I recall several times during the regular season when Phillips' passes were tipped. Stanford obviously saw the tapes. They saw that hesitation, or that low trajectory, or the slow release that allowed defenders to get their hands on passes. Sure, Phillips completed 10 of 16 passes Tuesday, but several of those completions were deflected—including one on that touchdown drive to end the first half that slipped right through a defender’s hands. It should have surprised no Badger fan that the end came as it did—another deflected pass that was intercepted as the clock wound down.
Did Stave, arguably the best passer on the team, threw just once. It would have been a first-half touchdown had Jarred Abbrederis been able to hang onto the ball.

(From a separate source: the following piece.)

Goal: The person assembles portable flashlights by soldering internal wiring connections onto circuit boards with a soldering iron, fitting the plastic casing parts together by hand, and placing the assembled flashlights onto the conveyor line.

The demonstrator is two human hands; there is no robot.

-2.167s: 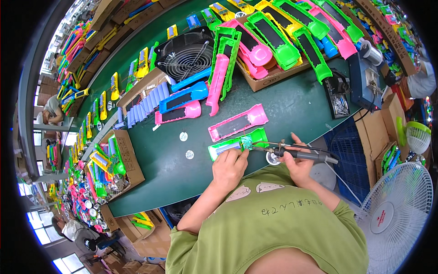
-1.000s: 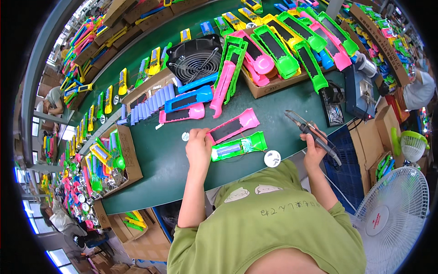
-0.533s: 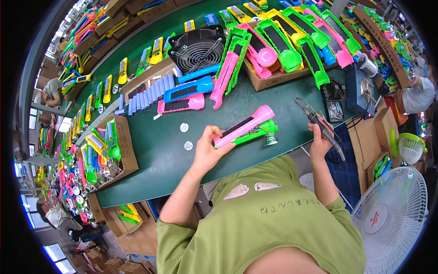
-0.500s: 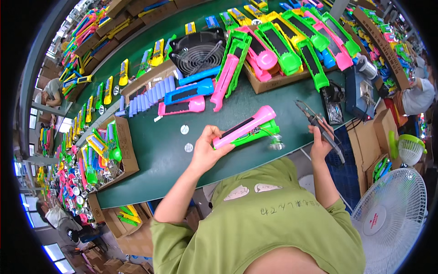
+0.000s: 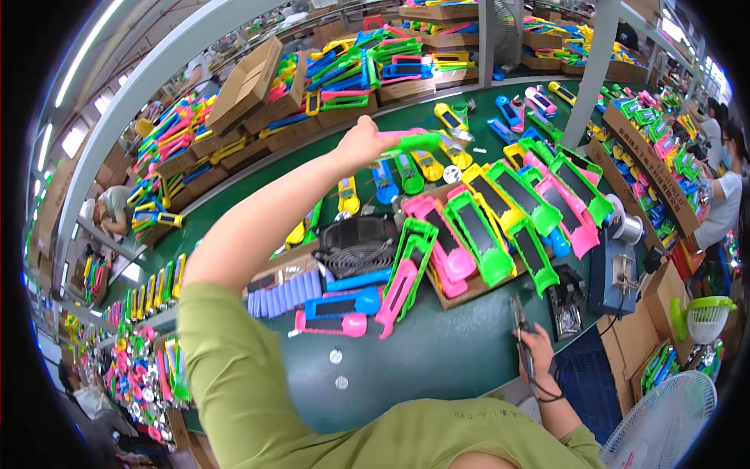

Sure, Stave was injured against Michigan State, and the senior Phillips led the Badgers to that romp over the Cornhuskers in the Big Ten championship game. But Phillips passed for just 83 yards Tuesday. Stanford was smart enough to know he wasn’t going to beat the Cardinal with his arm. So Stanford, which already had one of the best run defenses in the nation, stacked the line to stop Montee Ball and the Badgers’ vaunted run game.
I sat there the entire second half watching the TV, certain that on the very next series, Alvarez would insert Stave and the defense would have to loosen up to respect Stave’s throwing ability.
“I wish I had a tape recording so you could hear what you sound like,” my wife said at one point as I verbalized my frustrations.
I think it’s reasonable to argue that Stave could have led the Badgers to a couple of touchdown drives in the second half—and a Rose Bowl victory.